Search the data for the word "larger" and copy out every line that has it.

START Provided information

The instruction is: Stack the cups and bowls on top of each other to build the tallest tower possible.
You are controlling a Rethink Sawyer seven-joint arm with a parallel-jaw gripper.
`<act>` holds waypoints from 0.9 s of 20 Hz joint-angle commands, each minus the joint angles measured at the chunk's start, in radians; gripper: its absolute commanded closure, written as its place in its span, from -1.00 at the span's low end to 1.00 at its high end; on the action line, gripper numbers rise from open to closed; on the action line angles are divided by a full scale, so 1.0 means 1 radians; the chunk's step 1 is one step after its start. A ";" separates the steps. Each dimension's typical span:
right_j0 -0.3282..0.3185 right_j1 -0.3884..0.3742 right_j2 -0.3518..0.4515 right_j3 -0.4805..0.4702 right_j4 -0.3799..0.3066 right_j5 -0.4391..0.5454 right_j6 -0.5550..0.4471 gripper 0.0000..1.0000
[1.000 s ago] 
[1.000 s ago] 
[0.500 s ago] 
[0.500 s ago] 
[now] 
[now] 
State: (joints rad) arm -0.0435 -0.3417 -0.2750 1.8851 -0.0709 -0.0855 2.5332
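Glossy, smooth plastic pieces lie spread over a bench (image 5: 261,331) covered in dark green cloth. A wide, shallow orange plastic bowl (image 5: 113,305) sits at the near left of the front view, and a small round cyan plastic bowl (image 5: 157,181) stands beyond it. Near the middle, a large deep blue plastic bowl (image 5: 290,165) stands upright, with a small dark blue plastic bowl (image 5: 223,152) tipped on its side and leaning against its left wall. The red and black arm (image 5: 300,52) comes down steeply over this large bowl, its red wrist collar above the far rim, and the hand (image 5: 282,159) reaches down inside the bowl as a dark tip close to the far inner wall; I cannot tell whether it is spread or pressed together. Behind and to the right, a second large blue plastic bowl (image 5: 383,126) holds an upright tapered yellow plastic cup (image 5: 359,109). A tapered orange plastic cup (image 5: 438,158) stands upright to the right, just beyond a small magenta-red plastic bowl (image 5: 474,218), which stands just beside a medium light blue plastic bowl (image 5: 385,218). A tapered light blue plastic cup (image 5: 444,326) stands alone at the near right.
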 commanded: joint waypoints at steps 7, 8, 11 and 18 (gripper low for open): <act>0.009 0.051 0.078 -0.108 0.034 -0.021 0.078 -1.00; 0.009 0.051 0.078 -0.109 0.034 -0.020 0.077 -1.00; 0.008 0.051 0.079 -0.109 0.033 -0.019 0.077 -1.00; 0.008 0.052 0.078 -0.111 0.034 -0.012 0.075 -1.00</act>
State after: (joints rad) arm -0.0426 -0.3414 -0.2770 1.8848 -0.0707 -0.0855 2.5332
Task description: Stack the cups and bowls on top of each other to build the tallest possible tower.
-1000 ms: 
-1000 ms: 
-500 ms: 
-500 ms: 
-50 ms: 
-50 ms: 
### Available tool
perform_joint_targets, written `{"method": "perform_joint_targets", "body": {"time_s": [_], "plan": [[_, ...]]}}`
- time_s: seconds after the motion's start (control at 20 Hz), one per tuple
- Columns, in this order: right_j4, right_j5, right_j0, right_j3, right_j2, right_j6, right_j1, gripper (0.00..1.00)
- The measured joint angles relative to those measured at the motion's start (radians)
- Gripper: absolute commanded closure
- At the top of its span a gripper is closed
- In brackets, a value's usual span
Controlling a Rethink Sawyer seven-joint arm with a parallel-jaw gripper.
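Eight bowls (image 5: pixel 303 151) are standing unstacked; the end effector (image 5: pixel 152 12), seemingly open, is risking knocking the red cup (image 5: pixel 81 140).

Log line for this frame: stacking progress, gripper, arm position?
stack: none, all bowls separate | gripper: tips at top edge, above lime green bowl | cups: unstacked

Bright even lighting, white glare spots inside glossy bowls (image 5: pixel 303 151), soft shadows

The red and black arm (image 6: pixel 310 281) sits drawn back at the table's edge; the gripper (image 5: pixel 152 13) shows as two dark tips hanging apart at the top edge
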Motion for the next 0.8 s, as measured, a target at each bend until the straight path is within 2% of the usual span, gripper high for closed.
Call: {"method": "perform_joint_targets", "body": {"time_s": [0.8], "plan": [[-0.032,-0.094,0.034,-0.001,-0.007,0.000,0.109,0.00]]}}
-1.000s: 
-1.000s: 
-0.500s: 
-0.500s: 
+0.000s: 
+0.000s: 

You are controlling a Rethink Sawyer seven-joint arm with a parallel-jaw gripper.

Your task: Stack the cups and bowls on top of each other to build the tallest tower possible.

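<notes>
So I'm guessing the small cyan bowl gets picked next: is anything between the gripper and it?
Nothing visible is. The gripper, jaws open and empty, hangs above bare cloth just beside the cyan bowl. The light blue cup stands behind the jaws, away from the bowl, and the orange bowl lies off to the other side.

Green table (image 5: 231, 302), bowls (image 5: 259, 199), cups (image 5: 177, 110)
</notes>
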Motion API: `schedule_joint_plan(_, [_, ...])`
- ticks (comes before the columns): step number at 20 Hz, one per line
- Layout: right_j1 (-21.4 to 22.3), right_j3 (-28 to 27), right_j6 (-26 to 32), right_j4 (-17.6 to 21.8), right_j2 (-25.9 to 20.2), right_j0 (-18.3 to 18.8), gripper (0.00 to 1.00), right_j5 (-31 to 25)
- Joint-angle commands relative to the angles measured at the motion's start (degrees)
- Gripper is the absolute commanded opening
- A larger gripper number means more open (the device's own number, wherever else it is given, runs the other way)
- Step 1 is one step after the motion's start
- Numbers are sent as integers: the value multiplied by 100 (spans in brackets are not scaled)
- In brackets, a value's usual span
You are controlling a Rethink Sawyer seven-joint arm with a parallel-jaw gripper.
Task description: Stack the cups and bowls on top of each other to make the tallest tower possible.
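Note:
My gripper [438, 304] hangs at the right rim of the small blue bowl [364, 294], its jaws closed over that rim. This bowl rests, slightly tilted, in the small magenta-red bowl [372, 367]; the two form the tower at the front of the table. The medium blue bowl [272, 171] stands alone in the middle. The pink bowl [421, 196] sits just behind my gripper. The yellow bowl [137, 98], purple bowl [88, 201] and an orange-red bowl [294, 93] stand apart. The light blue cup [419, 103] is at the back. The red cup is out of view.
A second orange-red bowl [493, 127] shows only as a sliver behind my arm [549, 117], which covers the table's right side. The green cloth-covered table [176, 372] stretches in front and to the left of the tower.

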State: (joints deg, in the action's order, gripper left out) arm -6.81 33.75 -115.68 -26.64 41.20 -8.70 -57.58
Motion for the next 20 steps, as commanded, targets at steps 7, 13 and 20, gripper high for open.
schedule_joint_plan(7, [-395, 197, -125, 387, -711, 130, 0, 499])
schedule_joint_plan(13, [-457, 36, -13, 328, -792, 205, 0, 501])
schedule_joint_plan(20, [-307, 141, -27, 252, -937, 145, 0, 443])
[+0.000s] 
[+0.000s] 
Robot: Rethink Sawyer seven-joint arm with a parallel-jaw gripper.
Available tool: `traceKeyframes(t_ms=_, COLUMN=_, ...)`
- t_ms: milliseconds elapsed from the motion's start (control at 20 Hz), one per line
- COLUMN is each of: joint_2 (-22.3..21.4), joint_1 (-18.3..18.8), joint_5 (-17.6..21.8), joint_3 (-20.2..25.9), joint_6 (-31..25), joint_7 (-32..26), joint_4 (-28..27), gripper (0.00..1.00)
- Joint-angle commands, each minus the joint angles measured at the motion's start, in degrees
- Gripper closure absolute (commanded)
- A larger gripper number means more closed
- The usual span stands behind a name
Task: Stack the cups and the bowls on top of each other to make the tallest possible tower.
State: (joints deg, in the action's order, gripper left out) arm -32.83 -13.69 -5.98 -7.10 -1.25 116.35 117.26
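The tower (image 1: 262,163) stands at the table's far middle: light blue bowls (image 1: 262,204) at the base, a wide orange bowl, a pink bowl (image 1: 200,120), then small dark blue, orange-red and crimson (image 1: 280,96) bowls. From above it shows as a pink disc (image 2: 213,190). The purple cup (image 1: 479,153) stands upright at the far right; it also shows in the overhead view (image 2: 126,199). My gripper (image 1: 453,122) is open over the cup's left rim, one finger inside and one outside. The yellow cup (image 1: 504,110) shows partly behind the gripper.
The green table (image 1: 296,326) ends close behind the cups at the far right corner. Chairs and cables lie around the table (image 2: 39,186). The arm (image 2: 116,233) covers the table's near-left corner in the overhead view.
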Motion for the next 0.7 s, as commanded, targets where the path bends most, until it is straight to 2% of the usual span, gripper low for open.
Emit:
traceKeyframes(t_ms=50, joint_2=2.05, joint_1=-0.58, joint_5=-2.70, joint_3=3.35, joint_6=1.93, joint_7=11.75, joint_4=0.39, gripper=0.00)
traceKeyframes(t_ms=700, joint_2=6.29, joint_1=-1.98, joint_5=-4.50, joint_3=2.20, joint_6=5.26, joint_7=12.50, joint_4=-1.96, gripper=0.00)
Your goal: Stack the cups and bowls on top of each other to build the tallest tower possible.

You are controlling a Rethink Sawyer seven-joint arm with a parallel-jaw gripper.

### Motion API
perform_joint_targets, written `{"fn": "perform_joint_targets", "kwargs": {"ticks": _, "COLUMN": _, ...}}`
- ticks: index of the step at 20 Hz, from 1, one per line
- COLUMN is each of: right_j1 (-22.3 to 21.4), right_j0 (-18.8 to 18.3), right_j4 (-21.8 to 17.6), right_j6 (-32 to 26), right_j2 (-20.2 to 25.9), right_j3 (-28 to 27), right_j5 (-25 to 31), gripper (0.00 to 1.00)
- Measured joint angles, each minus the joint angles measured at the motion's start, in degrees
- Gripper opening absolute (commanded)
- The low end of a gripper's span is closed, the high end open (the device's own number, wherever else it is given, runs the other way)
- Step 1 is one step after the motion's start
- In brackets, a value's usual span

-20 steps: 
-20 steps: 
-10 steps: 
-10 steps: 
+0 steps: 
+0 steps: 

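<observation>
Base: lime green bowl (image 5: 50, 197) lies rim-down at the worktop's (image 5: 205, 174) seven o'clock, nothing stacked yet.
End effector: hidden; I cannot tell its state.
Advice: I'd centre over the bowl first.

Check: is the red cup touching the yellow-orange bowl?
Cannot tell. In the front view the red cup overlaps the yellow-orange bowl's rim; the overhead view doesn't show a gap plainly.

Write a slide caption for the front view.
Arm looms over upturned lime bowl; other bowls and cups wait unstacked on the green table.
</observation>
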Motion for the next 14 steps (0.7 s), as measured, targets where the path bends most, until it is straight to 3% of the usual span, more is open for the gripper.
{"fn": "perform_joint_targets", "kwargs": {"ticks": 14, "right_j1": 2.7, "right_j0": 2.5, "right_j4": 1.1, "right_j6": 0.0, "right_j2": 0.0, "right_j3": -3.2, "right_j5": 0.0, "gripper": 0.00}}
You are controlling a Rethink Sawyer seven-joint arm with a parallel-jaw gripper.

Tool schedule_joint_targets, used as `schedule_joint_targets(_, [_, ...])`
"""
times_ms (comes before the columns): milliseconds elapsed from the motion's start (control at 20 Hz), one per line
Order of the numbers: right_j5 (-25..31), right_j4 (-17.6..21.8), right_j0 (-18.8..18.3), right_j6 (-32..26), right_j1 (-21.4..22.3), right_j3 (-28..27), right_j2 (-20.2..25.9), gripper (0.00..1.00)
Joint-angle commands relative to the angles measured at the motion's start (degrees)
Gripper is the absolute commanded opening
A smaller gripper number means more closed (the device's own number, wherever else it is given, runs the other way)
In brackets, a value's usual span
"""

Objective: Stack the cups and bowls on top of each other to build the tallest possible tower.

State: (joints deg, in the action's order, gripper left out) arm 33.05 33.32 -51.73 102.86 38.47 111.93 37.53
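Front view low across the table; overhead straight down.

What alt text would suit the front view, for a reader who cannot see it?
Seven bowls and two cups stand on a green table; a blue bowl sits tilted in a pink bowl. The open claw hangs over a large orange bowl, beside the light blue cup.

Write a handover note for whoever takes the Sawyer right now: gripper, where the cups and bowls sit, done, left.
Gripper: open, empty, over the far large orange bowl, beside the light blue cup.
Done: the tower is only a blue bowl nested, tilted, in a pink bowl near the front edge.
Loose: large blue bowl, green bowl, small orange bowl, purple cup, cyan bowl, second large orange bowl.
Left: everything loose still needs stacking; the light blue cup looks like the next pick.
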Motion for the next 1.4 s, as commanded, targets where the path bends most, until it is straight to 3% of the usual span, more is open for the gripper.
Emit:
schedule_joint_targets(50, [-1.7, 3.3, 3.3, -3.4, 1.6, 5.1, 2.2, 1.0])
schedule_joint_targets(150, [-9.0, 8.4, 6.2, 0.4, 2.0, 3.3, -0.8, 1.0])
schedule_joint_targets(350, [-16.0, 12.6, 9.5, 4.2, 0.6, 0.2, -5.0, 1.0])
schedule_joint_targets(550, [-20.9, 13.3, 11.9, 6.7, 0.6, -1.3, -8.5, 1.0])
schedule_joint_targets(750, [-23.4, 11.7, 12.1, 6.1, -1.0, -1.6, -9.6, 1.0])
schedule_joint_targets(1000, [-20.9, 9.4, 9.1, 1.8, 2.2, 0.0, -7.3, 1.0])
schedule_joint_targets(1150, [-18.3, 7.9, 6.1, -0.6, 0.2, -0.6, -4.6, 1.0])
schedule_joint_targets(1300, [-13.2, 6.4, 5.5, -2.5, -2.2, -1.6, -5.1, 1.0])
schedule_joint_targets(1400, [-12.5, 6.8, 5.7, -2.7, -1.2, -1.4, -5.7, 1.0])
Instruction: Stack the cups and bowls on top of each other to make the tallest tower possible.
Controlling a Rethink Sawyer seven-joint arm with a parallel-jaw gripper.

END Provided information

* **Result of this exercise**
- A larger gripper number means more open (the device's own number, wherever else it is given, runs the other way)
- A larger gripper number means more closed

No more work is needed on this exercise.